This week in 1876, one of the engineering wonders of the industrial age in Britain opened to river traffic for the first time.
The wrought iron Swing Bridge on the River Tyne linking Newcastle and Gateshead was designed to improve navigation for larger ships and expand trade on its upper reaches.
171 metres long and 14 metres wide, the bridge swung open around a central pivot, creating two unobstructed waterways on either side of its main central pier.
As the fourth structure to be built on the same site spanning Roman and Medieval times, it cost £240,000 (or £24 million in today’s money).
An engraving published in the Illustrated London News captures the moment on Monday 17th July 1876 when The Europa became its first customer.

Dwarfed by the high-level railway bridge in the background, the ship was on her way to pick up a 100 ton gun from the Armstrong works at nearby Elswick for the Italian government.
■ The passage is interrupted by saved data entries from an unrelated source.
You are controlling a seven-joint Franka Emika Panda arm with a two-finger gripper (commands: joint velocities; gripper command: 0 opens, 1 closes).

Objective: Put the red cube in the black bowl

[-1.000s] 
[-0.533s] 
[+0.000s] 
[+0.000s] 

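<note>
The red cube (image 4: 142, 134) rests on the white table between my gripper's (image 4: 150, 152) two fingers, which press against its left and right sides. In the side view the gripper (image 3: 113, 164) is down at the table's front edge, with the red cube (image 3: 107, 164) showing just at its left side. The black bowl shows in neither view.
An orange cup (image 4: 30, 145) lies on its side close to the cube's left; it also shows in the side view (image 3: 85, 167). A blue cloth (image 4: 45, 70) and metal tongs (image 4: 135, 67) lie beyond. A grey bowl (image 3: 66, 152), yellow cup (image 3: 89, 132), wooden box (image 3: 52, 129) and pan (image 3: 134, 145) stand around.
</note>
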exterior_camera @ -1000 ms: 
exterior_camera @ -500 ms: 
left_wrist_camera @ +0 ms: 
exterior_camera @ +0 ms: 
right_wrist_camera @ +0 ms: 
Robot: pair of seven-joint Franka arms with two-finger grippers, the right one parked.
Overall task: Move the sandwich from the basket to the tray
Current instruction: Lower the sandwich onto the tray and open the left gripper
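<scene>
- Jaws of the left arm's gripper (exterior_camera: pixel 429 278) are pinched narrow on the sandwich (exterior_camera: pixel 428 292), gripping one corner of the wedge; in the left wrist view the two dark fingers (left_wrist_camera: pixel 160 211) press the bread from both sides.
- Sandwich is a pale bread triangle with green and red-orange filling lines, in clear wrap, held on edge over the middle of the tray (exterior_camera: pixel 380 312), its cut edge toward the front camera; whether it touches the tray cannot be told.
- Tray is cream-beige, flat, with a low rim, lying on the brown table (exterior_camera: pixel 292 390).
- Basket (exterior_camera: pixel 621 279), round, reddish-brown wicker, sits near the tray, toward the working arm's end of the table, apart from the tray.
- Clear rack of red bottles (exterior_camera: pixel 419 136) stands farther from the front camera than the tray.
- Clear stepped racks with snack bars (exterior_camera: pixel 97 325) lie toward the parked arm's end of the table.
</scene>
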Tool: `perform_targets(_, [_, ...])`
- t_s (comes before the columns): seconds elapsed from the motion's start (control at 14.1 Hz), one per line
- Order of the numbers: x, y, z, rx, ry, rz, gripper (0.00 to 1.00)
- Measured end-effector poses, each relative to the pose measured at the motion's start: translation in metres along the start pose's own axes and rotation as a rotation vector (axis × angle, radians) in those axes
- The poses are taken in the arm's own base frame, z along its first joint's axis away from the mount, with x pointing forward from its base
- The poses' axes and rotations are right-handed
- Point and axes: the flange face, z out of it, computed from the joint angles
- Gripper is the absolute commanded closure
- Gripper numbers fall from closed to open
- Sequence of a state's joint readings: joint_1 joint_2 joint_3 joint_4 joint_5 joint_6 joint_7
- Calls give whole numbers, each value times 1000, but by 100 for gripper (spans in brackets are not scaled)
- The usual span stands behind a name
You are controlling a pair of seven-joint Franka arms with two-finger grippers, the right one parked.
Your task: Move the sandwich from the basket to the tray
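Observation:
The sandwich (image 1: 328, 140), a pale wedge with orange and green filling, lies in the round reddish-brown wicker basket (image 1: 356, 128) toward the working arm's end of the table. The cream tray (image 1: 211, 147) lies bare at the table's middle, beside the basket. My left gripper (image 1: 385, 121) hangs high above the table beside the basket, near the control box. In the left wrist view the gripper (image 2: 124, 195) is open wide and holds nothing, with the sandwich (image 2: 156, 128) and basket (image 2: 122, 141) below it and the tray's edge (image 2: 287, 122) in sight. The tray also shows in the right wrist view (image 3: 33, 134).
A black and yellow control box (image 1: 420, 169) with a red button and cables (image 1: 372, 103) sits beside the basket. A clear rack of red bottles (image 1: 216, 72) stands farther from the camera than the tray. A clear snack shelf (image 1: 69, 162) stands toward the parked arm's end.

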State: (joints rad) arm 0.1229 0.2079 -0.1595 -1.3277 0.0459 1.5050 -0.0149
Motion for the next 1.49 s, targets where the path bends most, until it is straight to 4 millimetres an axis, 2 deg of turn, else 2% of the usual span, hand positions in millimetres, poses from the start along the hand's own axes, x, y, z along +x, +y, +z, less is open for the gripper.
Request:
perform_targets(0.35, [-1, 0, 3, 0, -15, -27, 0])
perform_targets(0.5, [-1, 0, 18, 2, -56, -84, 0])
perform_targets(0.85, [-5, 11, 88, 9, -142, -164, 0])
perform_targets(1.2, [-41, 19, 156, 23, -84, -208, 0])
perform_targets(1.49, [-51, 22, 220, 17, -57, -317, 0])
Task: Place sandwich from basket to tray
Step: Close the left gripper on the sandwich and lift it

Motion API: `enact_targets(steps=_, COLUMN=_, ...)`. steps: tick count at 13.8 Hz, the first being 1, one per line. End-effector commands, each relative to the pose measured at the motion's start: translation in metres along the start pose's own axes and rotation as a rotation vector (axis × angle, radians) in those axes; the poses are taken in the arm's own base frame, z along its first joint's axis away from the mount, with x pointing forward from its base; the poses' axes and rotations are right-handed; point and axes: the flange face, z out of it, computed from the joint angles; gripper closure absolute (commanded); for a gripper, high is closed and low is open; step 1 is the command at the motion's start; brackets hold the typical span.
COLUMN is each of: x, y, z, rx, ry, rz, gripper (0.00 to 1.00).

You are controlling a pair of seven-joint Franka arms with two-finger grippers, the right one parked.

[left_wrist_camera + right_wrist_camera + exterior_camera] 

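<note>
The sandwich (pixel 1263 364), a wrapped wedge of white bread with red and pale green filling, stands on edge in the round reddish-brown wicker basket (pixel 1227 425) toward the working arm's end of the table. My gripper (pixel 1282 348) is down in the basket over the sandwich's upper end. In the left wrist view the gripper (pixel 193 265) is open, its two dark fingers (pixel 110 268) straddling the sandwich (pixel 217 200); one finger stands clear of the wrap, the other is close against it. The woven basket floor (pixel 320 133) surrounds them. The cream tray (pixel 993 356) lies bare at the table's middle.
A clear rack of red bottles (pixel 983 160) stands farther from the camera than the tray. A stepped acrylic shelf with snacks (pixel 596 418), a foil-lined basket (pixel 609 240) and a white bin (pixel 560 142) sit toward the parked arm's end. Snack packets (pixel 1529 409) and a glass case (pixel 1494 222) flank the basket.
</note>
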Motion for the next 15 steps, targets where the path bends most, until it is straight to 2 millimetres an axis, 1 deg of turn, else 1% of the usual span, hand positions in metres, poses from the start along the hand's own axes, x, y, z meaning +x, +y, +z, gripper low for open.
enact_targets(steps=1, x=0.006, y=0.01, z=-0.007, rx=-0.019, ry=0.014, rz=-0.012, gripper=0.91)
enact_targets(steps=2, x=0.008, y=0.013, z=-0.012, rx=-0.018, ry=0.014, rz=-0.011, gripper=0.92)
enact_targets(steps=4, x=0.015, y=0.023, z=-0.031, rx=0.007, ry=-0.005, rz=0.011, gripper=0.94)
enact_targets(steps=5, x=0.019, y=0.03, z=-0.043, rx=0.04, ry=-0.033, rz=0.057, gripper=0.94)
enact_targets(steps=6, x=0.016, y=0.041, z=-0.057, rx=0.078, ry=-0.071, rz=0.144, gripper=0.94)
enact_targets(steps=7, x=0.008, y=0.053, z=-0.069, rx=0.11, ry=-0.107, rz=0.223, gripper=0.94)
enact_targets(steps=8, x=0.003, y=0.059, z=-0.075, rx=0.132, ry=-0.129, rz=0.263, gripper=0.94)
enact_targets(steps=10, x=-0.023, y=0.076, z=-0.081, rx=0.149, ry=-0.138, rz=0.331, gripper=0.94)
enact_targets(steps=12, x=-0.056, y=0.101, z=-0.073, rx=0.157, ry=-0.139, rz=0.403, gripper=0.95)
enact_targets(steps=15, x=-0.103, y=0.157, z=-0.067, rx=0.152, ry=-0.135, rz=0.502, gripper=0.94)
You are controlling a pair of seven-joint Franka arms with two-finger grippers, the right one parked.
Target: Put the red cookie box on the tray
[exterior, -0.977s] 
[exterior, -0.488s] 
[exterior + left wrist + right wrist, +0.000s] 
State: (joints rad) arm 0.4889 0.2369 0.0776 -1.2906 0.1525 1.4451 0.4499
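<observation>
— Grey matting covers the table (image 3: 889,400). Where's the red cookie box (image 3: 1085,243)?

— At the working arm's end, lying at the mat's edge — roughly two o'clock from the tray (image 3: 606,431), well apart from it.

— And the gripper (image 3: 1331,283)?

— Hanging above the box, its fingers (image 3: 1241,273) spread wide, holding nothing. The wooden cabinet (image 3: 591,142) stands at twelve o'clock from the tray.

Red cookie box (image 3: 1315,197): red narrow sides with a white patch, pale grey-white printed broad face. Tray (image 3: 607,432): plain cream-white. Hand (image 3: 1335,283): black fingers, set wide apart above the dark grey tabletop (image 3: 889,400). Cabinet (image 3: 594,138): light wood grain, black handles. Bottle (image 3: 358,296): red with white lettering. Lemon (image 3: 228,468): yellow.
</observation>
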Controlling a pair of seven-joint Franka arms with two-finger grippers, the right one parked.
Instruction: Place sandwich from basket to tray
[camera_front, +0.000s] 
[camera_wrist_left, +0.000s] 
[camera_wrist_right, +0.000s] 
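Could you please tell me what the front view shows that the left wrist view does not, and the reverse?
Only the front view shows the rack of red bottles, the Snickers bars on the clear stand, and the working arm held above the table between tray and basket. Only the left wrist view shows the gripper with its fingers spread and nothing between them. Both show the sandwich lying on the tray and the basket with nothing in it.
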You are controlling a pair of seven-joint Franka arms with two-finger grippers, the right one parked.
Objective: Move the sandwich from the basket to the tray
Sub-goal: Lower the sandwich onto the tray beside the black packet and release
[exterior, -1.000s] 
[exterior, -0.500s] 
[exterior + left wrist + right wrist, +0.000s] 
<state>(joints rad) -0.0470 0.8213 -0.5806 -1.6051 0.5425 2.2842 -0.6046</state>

The Swing Bridge has long been a popular photographic subject and its distinctive design was what caught my eye when a stereocard in which it featured recently appeared on eBay.
Produced by Realistic Travels of London, Capetown, Bombay, Melbourne and Toronto, it shows the Newcastle quayside in the background lined with ships and other vessels.

Realistic Travels are best-known for their sets of First World War battle scenes mimicing giant publishers such as Keystone View and Underwood & Underwood.
Indeed, one of Realistic’s co-founders, Hilton DeWitt Girdwood (1878-1964), had learned the 3D trade with the Underwood company as a salesman and later as a stereographer.
A stereo titled ‘HRH the Prince of Wales discusses cinematography with Dr. H. D. Girdwood’ is part of the collection of the National Portrait Gallery, London complete with the Realistic Travels branding.

© National Portrait Gallery, London. NPG x196209.
As described by Paul M. Bond in a recent article for Stereo World magazine (January/February 2025), Girdwood and his business partner Henry Creighton Beckett also produced non-war stereos from as early as January 1919.
Realistic Travels operated from a London address at 73 Westwick Gardens, Hammersmith and the small-scale nature of the operation is perhaps reflected in the poor quality printing on view in its Swing Bridge stereo.

It would be several years before the view beyond included the distinctive arch of the Tyne Bridge opened in 1928 and currently being repainted ahead of its centenary.
The Swing Bridge is also undergoing major repairs with the hope that it will be working again in time for its 150th birthday next year.